Dans ses dernières écritures transmises par voie électronique le 26 juin 2023, Mme [N] [O] reprend les mêmes prétentions et expose, au soutien de celles-ci, que le Greffe du tribunal judiciaire de Strasbourg ne lui a pas adressé de courrier en lettre recommandée avec accusé réception de sorte qu’elle n’a pas eu connaissance de sa convocation.
Mme [O] déclare par ailleurs qu’elle démontre avoir été pris en charge par sa tante et sa famille depuis son arrivée en France à l’âge de 13 ans. Elle affirme également avoir été scolarisée en France, avoir obtenu son brevet et avoir noué des liens sociaux importants.
Mme [O] estime enfin que l’acte de naissance qu’elle produit fait foi au sens de l’article 47 du Code civil.
Selon la demanderesse, il y a ainsi lieu de considérer qu’elle remplit l’ensemble des conditions fixées à l’article 21-12 du Code civil.
Dans ses dernières conclusions signifiées par voie électronique le 23 octobre 2023, le Ministère Public demande au tribunal de constater que le récépissé prévu à l’article 1040 du Code de procédure civile a été délivré, de dire que Mme [O] n’est pas de nationalité française et d’ordonner la mention prévue par l’article 28 du code civil.

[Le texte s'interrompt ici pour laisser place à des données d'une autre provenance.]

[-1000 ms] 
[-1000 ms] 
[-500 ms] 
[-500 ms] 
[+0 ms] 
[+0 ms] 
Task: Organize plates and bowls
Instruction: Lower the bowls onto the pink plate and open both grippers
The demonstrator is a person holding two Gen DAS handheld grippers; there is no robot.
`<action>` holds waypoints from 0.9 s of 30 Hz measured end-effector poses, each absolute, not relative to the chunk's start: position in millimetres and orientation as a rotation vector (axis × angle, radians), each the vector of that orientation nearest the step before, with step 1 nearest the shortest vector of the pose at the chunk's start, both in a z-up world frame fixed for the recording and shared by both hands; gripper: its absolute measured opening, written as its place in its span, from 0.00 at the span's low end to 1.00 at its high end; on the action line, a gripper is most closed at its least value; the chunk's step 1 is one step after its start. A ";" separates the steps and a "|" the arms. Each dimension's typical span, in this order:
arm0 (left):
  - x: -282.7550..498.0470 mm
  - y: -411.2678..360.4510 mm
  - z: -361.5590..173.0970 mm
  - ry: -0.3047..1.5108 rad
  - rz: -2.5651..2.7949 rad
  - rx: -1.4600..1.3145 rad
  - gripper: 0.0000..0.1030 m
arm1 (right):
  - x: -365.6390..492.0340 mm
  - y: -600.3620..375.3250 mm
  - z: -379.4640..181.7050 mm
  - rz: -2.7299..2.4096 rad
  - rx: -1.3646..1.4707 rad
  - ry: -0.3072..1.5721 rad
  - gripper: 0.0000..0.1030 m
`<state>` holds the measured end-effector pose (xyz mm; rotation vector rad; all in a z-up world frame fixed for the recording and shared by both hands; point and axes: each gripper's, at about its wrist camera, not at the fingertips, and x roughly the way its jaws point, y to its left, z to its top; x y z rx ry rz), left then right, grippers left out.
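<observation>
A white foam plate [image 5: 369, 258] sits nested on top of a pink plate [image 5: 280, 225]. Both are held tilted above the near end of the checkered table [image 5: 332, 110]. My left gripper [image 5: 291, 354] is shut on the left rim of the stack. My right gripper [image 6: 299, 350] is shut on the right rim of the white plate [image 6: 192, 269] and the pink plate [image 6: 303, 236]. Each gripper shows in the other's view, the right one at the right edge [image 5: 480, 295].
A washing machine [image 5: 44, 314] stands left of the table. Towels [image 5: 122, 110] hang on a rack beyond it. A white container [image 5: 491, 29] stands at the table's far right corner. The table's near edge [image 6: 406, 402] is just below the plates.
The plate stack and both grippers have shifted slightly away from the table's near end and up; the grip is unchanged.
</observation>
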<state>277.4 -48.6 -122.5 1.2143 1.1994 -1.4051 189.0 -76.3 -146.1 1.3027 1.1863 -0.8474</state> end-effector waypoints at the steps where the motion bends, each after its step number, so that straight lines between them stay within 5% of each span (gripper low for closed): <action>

Au soutien de ses prétentions, le Ministère Public fait valoir que le greffe du tribunal judiciaire de Strasbourg a remis à Mme [O] dès le 03 novembre 2020, jour du dépôt de son dossier, une convocation aux fins de souscription de sa déclaration de nationalité française le vendredi 4 décembre 2020 à 14h30. Le Ministère Public relève toutefois que la demanderesse ne s’est pas présentée à cette convocation et en déduit que la demanderesse n’a pas été empêchée de souscrire sa déclaration de nationalité française avant sa majorité par le greffe du tribunal judiciaire de Strasbourg qui l’a convoquée pour le 04 décembre 2020, soit avant la date alléguée de sa majorité. Le Ministère Public considère que c’est donc à bon droit qu’un refus d’enregistrement de la déclaration de nationalité française lui a été opposé au motif qu’elle a souscrit sa déclaration de nationalité française le 22 juin 2021 alors qu’elle devenue était majeure.
Par ailleurs, le Ministère Public relève que l’acte de naissance guinéen de la demanderesse n’a fait l’objet d’aucune légalisation et , par conséquent, est inopposable en France. Au surplus, le ministère public expose que l’acte de naissance produit par Mme [O] apparaît irrégulier au regard des dispositions de l’article 175 du code civil guinéen et qu’il n’est ainsi pas probant au sens de l’article 47 du Code civil.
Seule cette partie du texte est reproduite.